Pun demikian dengan kalangan nonmiliter, tidak memperlakukan dirinya jauh di atas rekan sebangsanya yang serdadu. Interaksi sesama warga negara, militer dengan nonmiliter, penduduk ras Melanesia dengan ras bukan Melamesia, berlangsung dalam suasana kejiwaan yang setara. Membangun prajurit setempat sebagai orang Papua, hanya akan terwujud bila dalam kehidupan keseharian, prajurit itu menyatu dengan rakyat atau masyarakat di lingkungannya. Adalah mustahil prajurit disebut sebagai orang Papua, jika dia tidak bergerak dalam denyut nadi kehidupan di Papua. Dia juga tidak mungkin bisa jadi orang Papua jika wawasan, budaya, dan hidupnya bukan untuk Papua. Jika hanya sebatas wawasan Papua, tentu tidak cukup. Orang yang memiliki wawasan luas tentang Papua, tetapi tidak merasa memiliki budayanya dan hidupnya bukan untuk Papua bukanlah orang Papua, tetapi dapat disebut sebagai Papuanis. Menjadi seorang Papuanis memang baik, tetapi kepapuaan prajurit harus lebih dari tingkatan ini. Keyakinan keberhasilan membangun prajurit TNI menjadi orang Papua, tentulah bertambah besar bila disertai dengan penumbuhan solidaritas lintas profesi di Papua. Memaknai solidaritas dalam konteks ini, agaknya tidak salah jika kita sebut Papua sebagai komunitas dan kaum profesi sebagai anggota. Doktor W.A. Gerungan, ahli psikologi dalam Psikologi Sosial (Eresco Bandung, 1987) mengatakan, terdapatnya solidaritas yang tinggi di dalam kelompok bergantung pula kepada kepercayaan anggota-anggotanya akan kemampuan kawan-kawannya untuk melaksanakan tugasnya dengan baik.

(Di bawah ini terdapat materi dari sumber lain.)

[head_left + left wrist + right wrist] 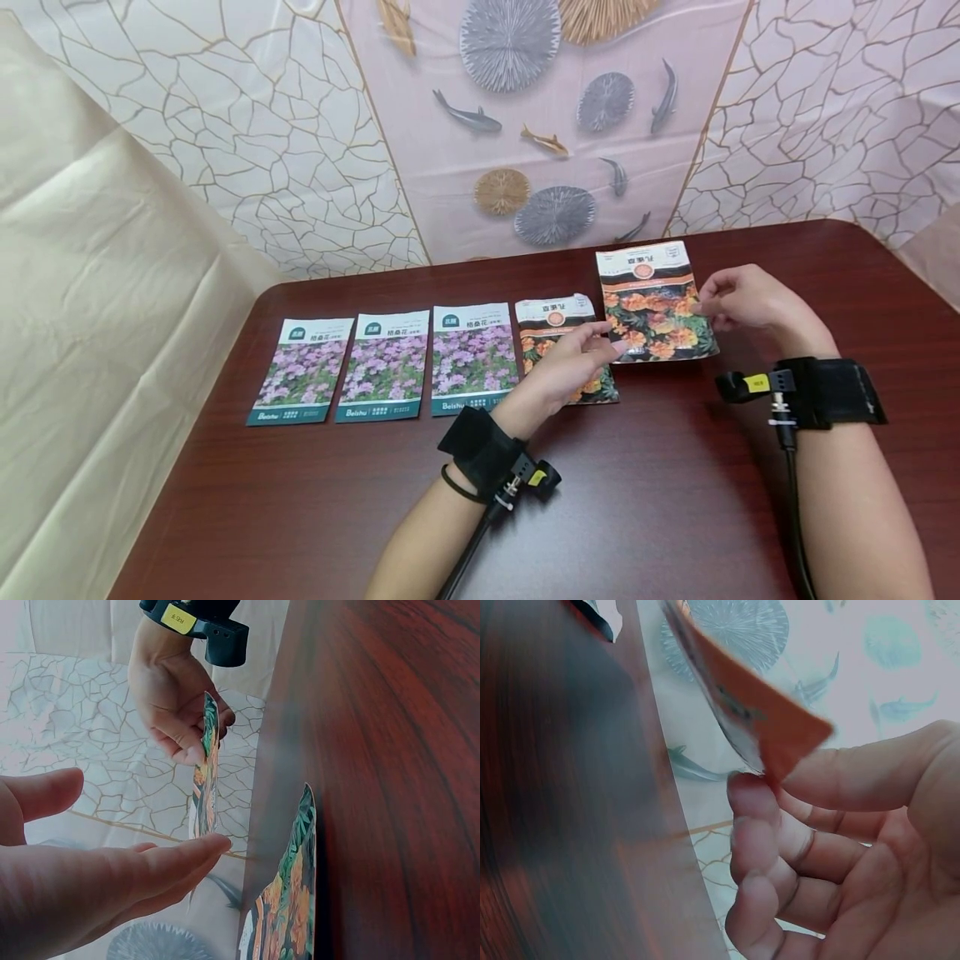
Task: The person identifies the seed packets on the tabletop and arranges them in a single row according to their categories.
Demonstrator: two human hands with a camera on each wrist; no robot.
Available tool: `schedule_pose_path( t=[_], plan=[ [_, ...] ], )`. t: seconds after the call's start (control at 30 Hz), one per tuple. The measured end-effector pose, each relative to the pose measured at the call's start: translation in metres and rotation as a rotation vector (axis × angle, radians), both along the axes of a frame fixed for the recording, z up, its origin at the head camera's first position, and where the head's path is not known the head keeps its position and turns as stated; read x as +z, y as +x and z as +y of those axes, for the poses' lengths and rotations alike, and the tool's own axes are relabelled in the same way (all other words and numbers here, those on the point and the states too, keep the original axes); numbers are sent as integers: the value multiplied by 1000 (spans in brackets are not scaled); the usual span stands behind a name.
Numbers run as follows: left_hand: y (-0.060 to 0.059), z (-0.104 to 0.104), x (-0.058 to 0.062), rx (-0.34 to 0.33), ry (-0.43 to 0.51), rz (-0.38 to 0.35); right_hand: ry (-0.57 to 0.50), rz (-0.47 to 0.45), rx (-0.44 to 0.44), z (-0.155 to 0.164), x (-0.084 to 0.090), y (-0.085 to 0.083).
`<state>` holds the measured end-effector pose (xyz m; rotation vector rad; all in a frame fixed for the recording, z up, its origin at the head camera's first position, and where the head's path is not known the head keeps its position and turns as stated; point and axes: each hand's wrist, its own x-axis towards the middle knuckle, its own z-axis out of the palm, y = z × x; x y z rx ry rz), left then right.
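Head view: the right hand (738, 298) pinches the right edge of an orange-flower seed packet (654, 302), which is lifted above the far part of the dark red table (675, 500); its grip is clamped on that packet. The left hand (570, 362) reaches with straight, relaxed fingers toward the packet's lower left corner, its fingertips at that corner, and lies over a second orange-flower packet (547, 321) flat on the table. To the left of that one, three purple-flower packets (390, 365) lie side by side in a row. Left wrist view: the lifted packet (206, 772) shows edge-on, pinched by the right hand (176, 697), while the left hand's fingertips (202, 851) are just at its lower end, fingers apart and holding nothing; the second packet (289, 900) lies on the table (390, 750). Right wrist view: the thumb and forefinger (754, 802) clamp a blurred corner of the packet (757, 727) above the table edge (570, 825).
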<state>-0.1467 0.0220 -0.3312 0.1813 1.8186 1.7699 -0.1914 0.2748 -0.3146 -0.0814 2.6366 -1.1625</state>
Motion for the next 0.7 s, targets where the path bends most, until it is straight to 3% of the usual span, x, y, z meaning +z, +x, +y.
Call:
schedule_pose_path(
  t=[0.37, 0.53, 0.7],
  plan=[
    [5, 6, -7, -79, 82, -67, 22, -30, 49, 8, -5, 0],
    [6, 9, -11, -111, 69, -66, 10, -56, 73, 11, -11, -1],
    [7, 11, -9, -118, -11, -5, -6, -85, 69, 12, -17, -3]
  ],
)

Semua tugas dan panggilan hati nurani dari semua komponen bangsa untuk memajukan Papua, akan terlaksana dengan baik jika ada solidaritas profesi. Kehidupan di Papua akan lebih baik, dalam suatu garis linier yang progresif, andaikan semua kalangan profesi dapat mewujudkan solidaritas yang tinggi. Dengan solidaritas itu, tidak ada satu profesi yang senang jika mitranya dari profesi lain tidak berfungsi dengan baik. Yang ada ialah dukungan. Hal lain yang signifikan memberi keberhasilan upaya ini ialah peningkatan peran kalangan humanis dan pelaku jurnalistik. Kalangan humanis yang menonjol dalam sisi kemanusiaan, diharapkan dapat mengangkat fenomena untuk kebaikan bersama. Praktisi jurnalistik yang handal dalam pembentukan opini pun akan memegang peran penting. Karya-karya jurnalistinya, yang disampaikan melalui media cetak maupun eletronik akan mewarnai wacana publik, baik di perkampungan maupun di perkotaan.Menjadikan prajurit TNI di Papua sebagai orang Papua, penting kita pikirkan bersama, terlebih ketika prajurit Kodam XVII/Trikora berbahagia dalam perayaan hari ulang tahunnya yang ke-53, pada 1 Agustus ini.